Banks in general are in better shape today than they were in the savings-and-loan crisis of 20 years ago, maintains Jon Chism.
Then why is it so hard for a business to get a bank loan?
It probably wouldn’t be so difficult if the bank regulators weren’t so rigid these days, suggests Chism, an audit partner at Plante & Moran in Grand Rapids who has been auditing banks “for about 35 years,” he said.
Banks today, according to Chism, are “much more sophisticated than 20 years ago when we had the savings-and-loan crisis.” Back then, some banks got into a bind from paying more in interest for the money they had on deposit than they were taking in from their loans.
Things were very different back in 1990.
“We used to go in once a year and help community banks figure out their allowances for their loan losses,” he said.
Now all banks are much more closely regulated and have to report quarterly on their precise loan conditions, and because of that, they are very sophisticated now in calculating their loan losses.
“The bar is much higher for all banks today than it used to be,” said Chism, even though they now have stronger capital reserves.
“Twenty years ago, the thrifts were allowed to have negative net worth and still keep their doors open. You can’t get close to that today,” he said.
Twenty years ago, Citibank was doing “migration analysis,” rating its loans and predicting what the losses would be on those loans, according to Chism. “The only people that were doing that were the very largest banks, and today, the regulators are telling the community banks they have to be doing it,” he said.
Another difference between then and now: Very few banks were using derivatives 20 years ago to lock in their profit margins.
Derivatives got a black eye in the recent financial crisis, “but in reality, derivatives play a significant role for all banks in managing their risk,” said Chism. Although community banks don’t trade derivatives, they do use them today to help manage their risk, he added.
Now strict regulation of the banks is an issue the industry must deal with “on a daily basis,” said Chism.
When a bank fails, he said, federal regulators do a “post mortem. They write reports, and the regulators (who were involved with the failed bank) always get a black eye.” That criticism makes the regulators “tougher on the next bank” they work with, said Chism. “They don’t want to be criticized.”

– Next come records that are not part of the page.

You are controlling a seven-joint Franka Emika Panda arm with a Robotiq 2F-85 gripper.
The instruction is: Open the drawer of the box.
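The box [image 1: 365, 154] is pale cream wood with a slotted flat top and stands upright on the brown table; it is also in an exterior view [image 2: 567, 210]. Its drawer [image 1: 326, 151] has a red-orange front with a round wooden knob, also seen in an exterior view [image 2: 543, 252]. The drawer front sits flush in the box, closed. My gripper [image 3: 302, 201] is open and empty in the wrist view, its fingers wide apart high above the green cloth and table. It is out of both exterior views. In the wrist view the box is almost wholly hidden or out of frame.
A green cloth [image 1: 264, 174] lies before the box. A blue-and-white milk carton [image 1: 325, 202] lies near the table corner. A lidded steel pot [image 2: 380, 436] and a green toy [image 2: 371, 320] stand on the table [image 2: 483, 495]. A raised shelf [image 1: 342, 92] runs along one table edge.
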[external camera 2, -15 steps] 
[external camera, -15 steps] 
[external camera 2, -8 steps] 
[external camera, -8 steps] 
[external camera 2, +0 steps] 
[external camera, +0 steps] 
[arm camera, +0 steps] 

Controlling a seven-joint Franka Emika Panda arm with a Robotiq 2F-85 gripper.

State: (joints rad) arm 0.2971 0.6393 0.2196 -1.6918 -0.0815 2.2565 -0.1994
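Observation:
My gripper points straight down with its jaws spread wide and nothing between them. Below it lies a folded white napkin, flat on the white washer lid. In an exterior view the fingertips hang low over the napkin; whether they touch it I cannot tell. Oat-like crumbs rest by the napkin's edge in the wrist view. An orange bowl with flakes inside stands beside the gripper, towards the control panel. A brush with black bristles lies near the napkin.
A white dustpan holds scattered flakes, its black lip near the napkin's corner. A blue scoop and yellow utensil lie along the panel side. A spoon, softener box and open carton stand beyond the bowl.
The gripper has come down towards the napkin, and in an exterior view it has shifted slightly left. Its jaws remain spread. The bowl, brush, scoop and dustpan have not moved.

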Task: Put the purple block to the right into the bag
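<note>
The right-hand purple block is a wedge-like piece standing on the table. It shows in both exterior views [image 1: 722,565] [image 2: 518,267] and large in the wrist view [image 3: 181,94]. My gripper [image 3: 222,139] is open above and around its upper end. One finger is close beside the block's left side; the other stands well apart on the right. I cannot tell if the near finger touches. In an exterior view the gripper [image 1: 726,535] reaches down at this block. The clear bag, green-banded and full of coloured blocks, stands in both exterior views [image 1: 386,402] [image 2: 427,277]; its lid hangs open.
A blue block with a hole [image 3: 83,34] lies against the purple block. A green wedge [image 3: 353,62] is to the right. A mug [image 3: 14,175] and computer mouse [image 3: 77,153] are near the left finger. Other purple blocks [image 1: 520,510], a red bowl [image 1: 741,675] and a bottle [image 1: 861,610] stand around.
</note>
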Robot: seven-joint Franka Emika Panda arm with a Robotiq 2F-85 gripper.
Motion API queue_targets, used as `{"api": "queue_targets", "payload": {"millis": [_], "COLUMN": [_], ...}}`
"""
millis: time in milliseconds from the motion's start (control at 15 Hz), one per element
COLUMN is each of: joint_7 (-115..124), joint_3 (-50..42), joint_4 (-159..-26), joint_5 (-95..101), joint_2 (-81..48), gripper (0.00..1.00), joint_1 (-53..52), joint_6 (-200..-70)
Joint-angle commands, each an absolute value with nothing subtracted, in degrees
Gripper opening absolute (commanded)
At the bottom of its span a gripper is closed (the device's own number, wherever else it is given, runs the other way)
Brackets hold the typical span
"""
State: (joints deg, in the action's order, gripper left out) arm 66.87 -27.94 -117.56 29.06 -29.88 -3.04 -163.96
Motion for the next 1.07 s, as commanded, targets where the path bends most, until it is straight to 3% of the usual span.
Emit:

The trade in many questionable mortgages and the subsequent damage to the economy set the tone for banking regulation today, he said.
“I don’t think banks are pearly-white clean and that they didn’t do anything wrong,” said Chism. “Bankers have what I would call a herd mentality. When somebody gets into a business and it looks good, then they all get into it.”
Twenty years ago the regulators were more likely to give banks time to work out problem loans. For instance, banks were allowed to amortize losses on loans over five years. “Now they can’t do that,” he said; now banks have to take the entire loss at once, when it happens.
If the loss could be amortized over several years, it would have less of an impact on the bank’s capital reserve numbers required by the regulators.
A bank that gets into trouble has a difficult time raising capital because who wants to invest in a bank in trouble?
The government regulators have two options: One is to take over the bank and turn it over to another bank that isn’t in trouble. That’s what happened in Hastings in July when the MainStreet Savings Bank was taken over by the FDIC and suddenly sold to an out-of-state banking company.
A takeover by the government “costs the taxpayer money.” he said.
The other option is to give a troubled bank some time, said Chism.
“If a bank can survive” with help, “then to me, it makes sense to give them some time. Step back and look at the situation and determine if there is a business way to get through some of the rough times we’ve got right now.”
Even though bankers lack confidence these days, banks actually have a lot of cash right now because people are putting their money into them rather than in the stock market, “because there is so much uncertainty in the stock market right now,” he said.
“The reality is that everyone is afraid of (the economy) of Michigan, and they are afraid of banks in general. The combination isn’t very pretty” as far as helping organizations like Independent Bank in Ionia regain its strength, he said. Independent Bank has suffered severe losses lately and its stock in late July was hovering at around 30 cents a share.
There is so much cash doing nothing that interest paid on savings accounts now is at rock bottom, but the federal FDIC insurance assures many small depositors that at least their money won’t be lost.
“Just because (the banks) are not paying (much in interest), that doesn’t mean the banks are making a whole lot of money off it, either. We really need confidence in the market,” he said.
Chism said the bankers who are making commercial loans tell him they end up making only about one out of 10 that are possible, because they are worried about what they see on the loan applications.
In April, Art Johnson, chairman and CEO of United Bank in Grand Rapids and the current chairman of the American Bankers Association, said many commercial loans were no longer being renewed by the banks because of the drop in commercial real estate values and other asset values over the last four or five years. Many businesses’ collateral was severely diminished in the recession.
“Do we need the banks to be overseen? Absolutely,” said Chism, but he wonders if all the new rules spawned by the failures of the big investment banks are really necessary for the small banks.
He noted that some of the banks with the least amount of trouble during the financial crisis were locally owned community banks.
“They do a good job. They take care of their community — they don’t go off and get into wild and crazy schemes, if you will. And then they have to comply with regulations that are written to keep the bad guys at bay,” said Chism.